野田君・山崎さんのコンビが大事に育ててきたデパートメントアパートメント「冷泉荘」の満一歳の誕生パーティに、志摩町のミカン(甘夏、新甘夏、丸レモン)をもって、着物のカミさんとともに出かけた。
パーティが始まる前に、一通り荘内を探検。久しぶりに回りってみて、個々のショップがこの1年間でそれぞれに成長し、オーナーが自信をつけてきているのがよくわかった。野田君がじっくり面談した上で、高い志をもったオーナーを選んだだけのことはある。
荘内のギャラリーで個展開催中のあるアーティストの作品は、近く、新国立美術館で展示されることが決まったという。何の変哲もないガムテープをもとに財布をつくり、そのことで、日常生活においていかに「考える」「つくる」ことが少なくなっているかを見つめ直していきたいという。自分で食べるものも極力自分でつくっているという彼は、ファッション専門学校においてアートの面白さに気づいたそうだ。こうした若い才能が飛び出ていく機会を提供していくことが冷泉荘のホットな役割だと思った。

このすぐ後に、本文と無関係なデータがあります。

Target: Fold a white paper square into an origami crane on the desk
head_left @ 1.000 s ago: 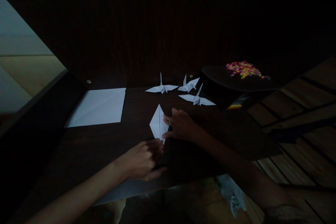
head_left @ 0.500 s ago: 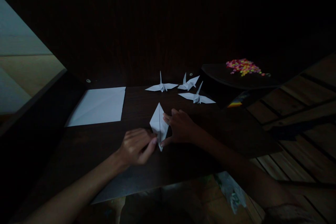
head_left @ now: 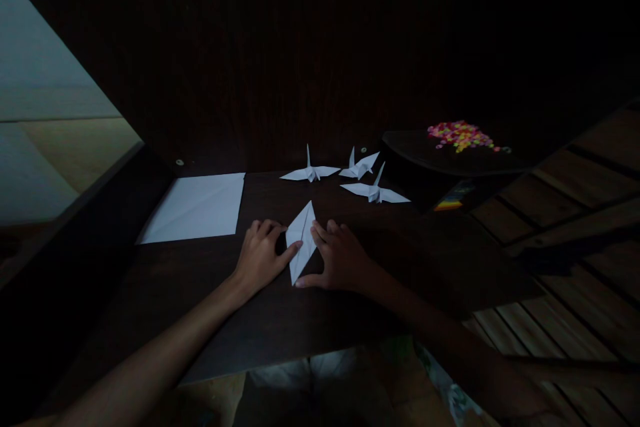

次に足を止めたのが、オリジナル帽子ショップの「Energy」。店内に並ぶ帽子に「わー、どれも素敵」と歓声をあげるカミさんを横に、ふむふむと見渡すうちに一つの帽子に目が止まり、デザイナーの原恭子さんに、おもわず「これ下さい」。「折り曲げたり、前と横をずらしたりして、被る人のセンスでいろいろな被り方が楽しめる」というリバーシブルタイプの、なかなかにデザイン性の高い帽子だ。帽子とはあまり縁がない(というかコダワリがほとんどない)人間であると思ってただけに、深層意識に響くものがあったのだろう。早速、その帽子(BONPEI)を被ってパーティ会場へ。そして目黒さんがボクを見つけるなり言った言葉が「帽子はいいけど、あなたが被ると変だし、とっても妖しい!」。側にいた田村さんも「ホント、妖しいね」と同調モード。しかし幸いに(笑)、他の人たちは「なかなか素敵」と言ってくれたので、どうにか気をもちなおすことができた。意趣返しに、“Kyushu 7” のお揃い帽子として、ご両人にも被っていただこうかいな。
パーティは建物の前の路地で行われた。冷泉荘のお振る舞いである。向かいのビルの壁をスクリーンにして、映像を流しながら ─。100名ほどが、路地裏の打ち解けた感覚で、ワインをお酒を交わし合った。
パーティの途中で目黒さんに誘われて「ル コアン レアリテ」でのライブへ。「ビー球ラウンジ」という変わった名前の、大関ジュンコさん(二胡三線、ボーカル)と安田クニヒデ(ギター、サックス、ボーカル)のデュオ。宮沢賢治作詞・作曲の作品2曲や沖縄民謡を含め、楽しいコンサートだった。コンサートでは中国楽器・二胡のたおやかな響きと音色が、賢治ワールードと相性がいいことを発見した。また、ゲストで賢治の曲に合わせてダンスを披露された井福今日子さんの表現力に、改めてダンスのもつ魅力にシビレてしまった。
賢治の世界に浸っている時に、窓の外では劇団GIGAのお芝居が始まったらしく、演劇的どよめきがびんびんと伝わり、さながらパラレルワールド状態となった。
コンサートが終わり、再びパーティに合流して、GIGA主宰者の菊沢さんともしばし懇談。そしてパーティ途中で、目黒・田村・坂口の“三●●コンビ”そしてカミさんと抜け出し、春吉の「O2」で食事。目黒・田村両氏の女性談義をしばし傍聴し、お開き。